The initial project goal was to create a prototype of a choose-your-own-adventure book with an AR experience. Overall, the project went well, and we met our goal – albeit slightly scaled down from our initial aspirations.

Our team (Daisy Chiu, Phil Kinshuck and me) was able to quickly align on our goal for the project and develop a cohesive project plan. Within one week of starting – and as predicted by our professors – we determined our initial scope was too ambitious for the timeframe and pruned accordingly. We are still pleased with the scope of the ultimate product.

The team meshed complementary skills, with Daisy as art director, UI art and creating the physical book, Phil taking on building terrain, modeling, animations and animations code, and me tackling project management and coding story progression and user interface.

As our team dynamics were strong, the largest challenge for me was figuring out what system to use for user interaction. I was tasked with looking into finger tracking versus image tracking. I spent over a week trying to figure out how to get different APIs to work. Unfortunately, the APIs were either out of date or incomplete to work. I struggled to get anything to work with Unity and the mobile AR API, and since we were on a tight schedule, we as a team decided to use image tracking as our way of interacting with the environment. I then took over programming of image tracking from Daisy. She had put in basic image tracking but was having difficulty getting the Unity collision system to work. I worked with her to get a handle on how the process worked and fixed the collision issues. I then set up a system that would use collision points on the page environment to work with the physical object images. This worked well when we used a flat plane for our environment. The items moved nicely over the surface and collided. I added collision points to the plane and set the system up so it can easily be extended to more pages. After we put the Unity terrain system in, the project had issues keeping track of the physical objects. While the terrain looks good, we need to find out why the physical objects being tracked seem to be under the terrain. I will need to do more research to fix this issue.

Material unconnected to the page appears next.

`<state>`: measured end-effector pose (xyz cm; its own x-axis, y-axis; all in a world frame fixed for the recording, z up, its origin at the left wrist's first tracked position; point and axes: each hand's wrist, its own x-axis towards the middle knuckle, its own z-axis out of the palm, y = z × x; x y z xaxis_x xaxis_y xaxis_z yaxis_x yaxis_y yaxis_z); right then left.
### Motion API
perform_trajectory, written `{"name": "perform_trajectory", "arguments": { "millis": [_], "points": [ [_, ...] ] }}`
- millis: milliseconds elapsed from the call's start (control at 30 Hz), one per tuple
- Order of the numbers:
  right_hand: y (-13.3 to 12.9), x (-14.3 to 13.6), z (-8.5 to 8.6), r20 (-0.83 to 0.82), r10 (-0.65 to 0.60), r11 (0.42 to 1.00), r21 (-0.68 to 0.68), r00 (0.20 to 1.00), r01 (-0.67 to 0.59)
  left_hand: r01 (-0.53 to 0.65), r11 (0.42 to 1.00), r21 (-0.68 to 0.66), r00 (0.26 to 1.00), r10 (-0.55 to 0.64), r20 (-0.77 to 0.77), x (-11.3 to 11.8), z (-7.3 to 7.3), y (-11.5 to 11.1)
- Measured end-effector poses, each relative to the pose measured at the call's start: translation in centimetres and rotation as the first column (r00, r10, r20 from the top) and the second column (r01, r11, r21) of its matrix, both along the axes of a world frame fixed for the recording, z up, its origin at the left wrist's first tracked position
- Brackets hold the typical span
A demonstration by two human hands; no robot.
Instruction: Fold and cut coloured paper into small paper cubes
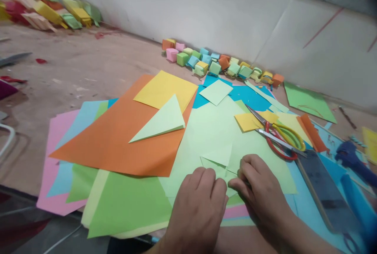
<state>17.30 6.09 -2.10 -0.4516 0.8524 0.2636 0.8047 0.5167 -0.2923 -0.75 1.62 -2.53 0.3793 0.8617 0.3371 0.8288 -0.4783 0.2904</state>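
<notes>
My left hand is closed with its fingers curled down at the near edge of a folded pale green paper. Close beside it, my right hand pinches the other side of this paper between thumb and bent fingers. The fingertips are partly hidden. Beneath lies a larger pale green sheet. Left of the hands, a folded pale green triangle rests on an orange sheet and partly over a yellow square. Scissors with red and yellow handles lie to the right of my right hand.
A dark phone and a blue glue gun lie at the right. Small folded paper cubes line the wall behind. More paper shapes are piled at the far left. Green sheets overhang the table's near edge.
</notes>
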Motion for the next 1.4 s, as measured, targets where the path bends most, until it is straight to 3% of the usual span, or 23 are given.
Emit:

Daisy made the UI art and worked closely with me to get it in and functional. The UI was complicated as we had to tie in the collision system to turn notifications to the reader based on which object was being used. I added an array system to keep track of what types of collisions were happening and what objects were colliding to simplify the UI system. Once this was complete, the team was able to quickly hook up the models, animation and terrain and we got the program working well in the last few days.

The prototype effectively shows how a choose-your-own-adventure book with AR application could work. Given more time, we would sort out the terrain issue and polish things a bit more. I could see this project becoming an actual product if we decide to pursue it in the future.